George Skyline To Change As CFE Plans Demolition, New Facility

George, Iowa — The skyline of George will soon change. Officials with Cooperative Farmers Elevator, or CFE, tell us their facility in downtown George will change, and a new, large facility is being built south of town.

CFE’s CEO, Rob Jacobs explains.

(as said) “As we look at the George location and at how it sits today and in the future… the board of directors and staff employees… to best serve our patrons there in the future… We’ve got some aging facilities that sit right in the middle of the city there that have outlived their useful life… some safety concerns associated with the annex that’s there today that will be coming down. It’s a cement structure that’s got some issues. So we’re going to demolish the old annex downtown and also a couple of steel bins and a leg there.”

Jacobs says they considered rebuilding on-site, but it became obvious that they should probably go a different way.

(as said) “A lot of things were taken into account… you know logistics in and out of the facility, noise, dust, traffic, and the safety aspect of trucks and tractors and lots of activity in the city versus outside the city… We really felt it was best to move operations when you’re spending that kind of money and looking at the future for CFE and our customers.”

The new site is a mile south of George at the corner of L14 and A46 — the Ashton blacktop. He says they’ll still use most of the property downtown.

(as said) “After the current demolition is done there’ll still be some storage that’s left downtown. We plan on using that internally as a company for the time being and then looking at future plans and what to do with the remaining bins and cement structure. There will be parts of what we own that… so for instance our large steel flat there will be transitioned into… Our lumber yard needs additional storage space. And so that will transition to the lumber division and then offices will still be used for the time being.
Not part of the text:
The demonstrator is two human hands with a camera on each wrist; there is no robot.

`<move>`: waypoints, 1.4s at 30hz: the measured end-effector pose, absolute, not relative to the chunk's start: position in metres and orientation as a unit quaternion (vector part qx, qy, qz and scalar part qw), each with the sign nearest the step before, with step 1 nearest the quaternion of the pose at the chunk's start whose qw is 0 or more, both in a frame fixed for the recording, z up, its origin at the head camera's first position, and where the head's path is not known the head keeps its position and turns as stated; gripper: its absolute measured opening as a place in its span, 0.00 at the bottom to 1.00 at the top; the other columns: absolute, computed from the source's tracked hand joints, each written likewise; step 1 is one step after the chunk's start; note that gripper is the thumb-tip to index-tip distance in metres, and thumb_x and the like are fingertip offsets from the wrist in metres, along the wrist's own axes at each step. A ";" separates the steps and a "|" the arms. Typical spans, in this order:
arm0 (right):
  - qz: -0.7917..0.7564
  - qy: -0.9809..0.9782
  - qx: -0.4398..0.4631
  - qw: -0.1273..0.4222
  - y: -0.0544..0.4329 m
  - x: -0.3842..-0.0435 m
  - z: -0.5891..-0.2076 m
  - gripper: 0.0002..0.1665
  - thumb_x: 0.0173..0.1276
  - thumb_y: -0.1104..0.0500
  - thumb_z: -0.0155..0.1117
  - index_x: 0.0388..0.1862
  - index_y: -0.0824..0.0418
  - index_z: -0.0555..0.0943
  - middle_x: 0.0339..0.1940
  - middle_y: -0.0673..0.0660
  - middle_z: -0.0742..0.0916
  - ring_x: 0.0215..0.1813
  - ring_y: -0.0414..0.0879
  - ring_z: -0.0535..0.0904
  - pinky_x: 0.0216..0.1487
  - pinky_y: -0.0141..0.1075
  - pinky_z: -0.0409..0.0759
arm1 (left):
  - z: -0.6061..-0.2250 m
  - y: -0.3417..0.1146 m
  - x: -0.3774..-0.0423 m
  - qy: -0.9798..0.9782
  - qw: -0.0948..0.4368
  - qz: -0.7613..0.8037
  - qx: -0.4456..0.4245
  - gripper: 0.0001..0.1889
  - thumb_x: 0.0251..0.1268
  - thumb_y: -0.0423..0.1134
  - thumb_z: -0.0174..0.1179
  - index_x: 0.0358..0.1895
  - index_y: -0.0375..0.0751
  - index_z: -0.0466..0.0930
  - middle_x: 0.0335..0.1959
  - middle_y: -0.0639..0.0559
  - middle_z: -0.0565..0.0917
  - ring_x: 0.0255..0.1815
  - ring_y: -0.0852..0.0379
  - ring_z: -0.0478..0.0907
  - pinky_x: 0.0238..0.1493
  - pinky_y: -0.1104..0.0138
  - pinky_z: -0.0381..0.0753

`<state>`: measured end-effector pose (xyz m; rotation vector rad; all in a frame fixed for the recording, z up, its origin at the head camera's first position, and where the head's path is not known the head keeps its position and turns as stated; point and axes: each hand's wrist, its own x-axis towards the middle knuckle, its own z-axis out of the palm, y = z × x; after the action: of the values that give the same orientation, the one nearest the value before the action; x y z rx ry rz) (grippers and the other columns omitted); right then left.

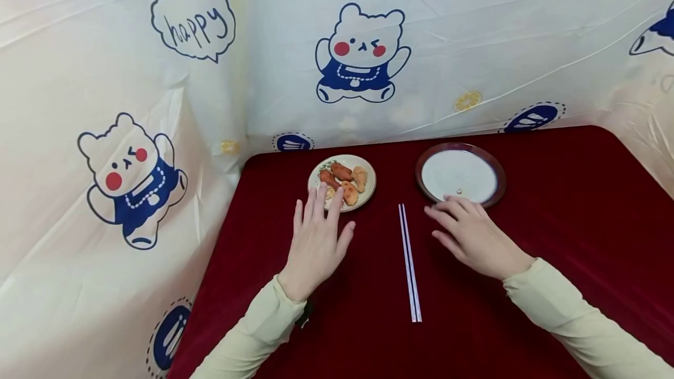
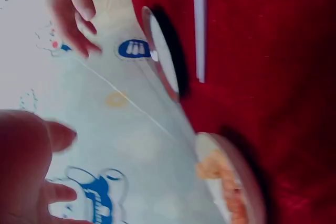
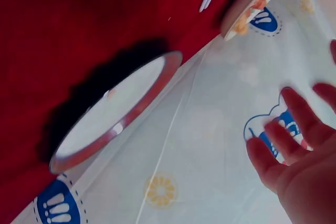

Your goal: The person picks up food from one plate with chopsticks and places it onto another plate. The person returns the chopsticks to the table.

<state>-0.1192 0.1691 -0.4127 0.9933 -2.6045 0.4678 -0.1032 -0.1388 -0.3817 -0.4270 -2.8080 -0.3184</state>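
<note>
My left hand (image 1: 315, 244), fingers spread and straight, hovers just in front of a small cream plate (image 1: 371, 192); its fingertips overlap the near rim in the head view. On that plate lie several pieces of fried chicken (image 1: 342, 172) with a green sprig at the back left. My right hand (image 1: 476, 235) is held with loosely bent fingers at the near rim of a white plate with a brown edge (image 1: 501, 179), and nothing is in it. A small crumb (image 1: 459, 191) shows on this plate. Between the hands, a pair of pale chopsticks (image 1: 409, 268) lies lengthwise on the table.
A dark red cloth covers the table (image 1: 363, 338). Behind and to the left hangs a white curtain (image 1: 442, 34) printed with bears and lettering, meeting the table's back edge. The left wrist carries a dark band (image 1: 303, 314).
</note>
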 end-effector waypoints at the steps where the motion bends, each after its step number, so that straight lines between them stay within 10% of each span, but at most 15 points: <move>1: 0.161 -0.904 0.359 0.164 0.167 -0.118 -0.415 0.22 0.62 0.57 0.68 0.55 0.61 0.81 0.49 0.57 0.82 0.57 0.55 0.75 0.55 0.51 0.75 | -0.385 -0.141 -0.105 -0.970 0.150 -0.122 -0.145 0.30 0.72 0.51 0.50 0.73 0.44 0.61 0.73 0.36 0.62 0.73 0.37 0.59 0.71 0.40 0.60; 8: 0.166 -0.866 0.453 0.134 0.149 -0.105 -0.436 0.09 0.58 0.65 0.68 0.36 0.54 0.83 0.34 0.46 0.79 0.39 0.40 0.72 0.39 0.33 0.76 | -0.428 -0.169 -0.137 -0.894 0.039 -0.446 -0.007 0.18 0.73 0.38 0.48 0.62 0.35 0.71 0.48 0.39 0.78 0.43 0.50 0.79 0.44 0.61 0.81; 14: 0.151 -0.858 0.482 0.097 0.130 -0.093 -0.453 0.11 0.57 0.68 0.66 0.35 0.52 0.83 0.33 0.45 0.79 0.36 0.39 0.69 0.36 0.29 0.74 | -0.461 -0.185 -0.161 -0.717 -0.082 -0.674 0.157 0.24 0.77 0.37 0.40 0.71 0.37 0.51 0.28 0.45 0.81 0.24 0.55 0.83 0.32 0.65 0.86; 28: 0.106 -0.867 0.486 0.038 0.112 -0.088 -0.462 0.15 0.54 0.71 0.64 0.25 0.49 0.80 0.32 0.45 0.75 0.37 0.41 0.68 0.35 0.30 0.73 | -0.473 -0.172 -0.190 -0.673 -0.097 -0.709 0.186 0.30 0.78 0.40 0.38 0.74 0.40 0.35 0.29 0.44 0.84 0.23 0.55 0.84 0.30 0.65 0.87; 42: 0.094 -0.873 0.478 -0.011 0.110 -0.101 -0.462 0.11 0.57 0.59 0.72 0.36 0.48 0.81 0.37 0.45 0.78 0.39 0.41 0.70 0.36 0.32 0.73 | -0.479 -0.173 -0.191 -0.685 -0.098 -0.698 0.183 0.28 0.78 0.41 0.39 0.74 0.38 0.40 0.42 0.34 0.83 0.31 0.53 0.86 0.39 0.63 0.88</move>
<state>-0.1011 0.1102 -0.4619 1.5114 -2.7634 0.2964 -0.1908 -0.1730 -0.4786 0.6148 -2.2974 -2.3416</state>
Our grain division operates out of there. The headquarters for that is there. We’ll be selling off a couple buildings that we’ve had interest in. But we’ll just see what the time brings here.”

He tells us how big of a project the new facility will be.

(as said) “Yeah we’re making a pretty good significant investment. We’ve got 1.75 million bushels of steel upright storage, about 35 thousand bushels an hour of handling capacity, 7,000 bushel-an-hour dryer going in there, office and scale, so you can imagine it’s a pretty good-sized investment that we’ll be making south of town there.”

He says work is underway on the new site.

(as said) “We’re actually moving dirt as we speak here. But we hope to be pouring the receiving pit early next week closer to that… and started work on bin foundations… We’ll see scales and office work beginning very soon — as soon as the roads out to those parts of the facility are completed. To be honest with you our goal is to be operational by fall. A lot of that depends on whether obviously. But we know a lot of things need to go right for that to happen. “

Jacobs says they’ll continue to accept grain and do business as usual at the old location until they can switch over to the new facility.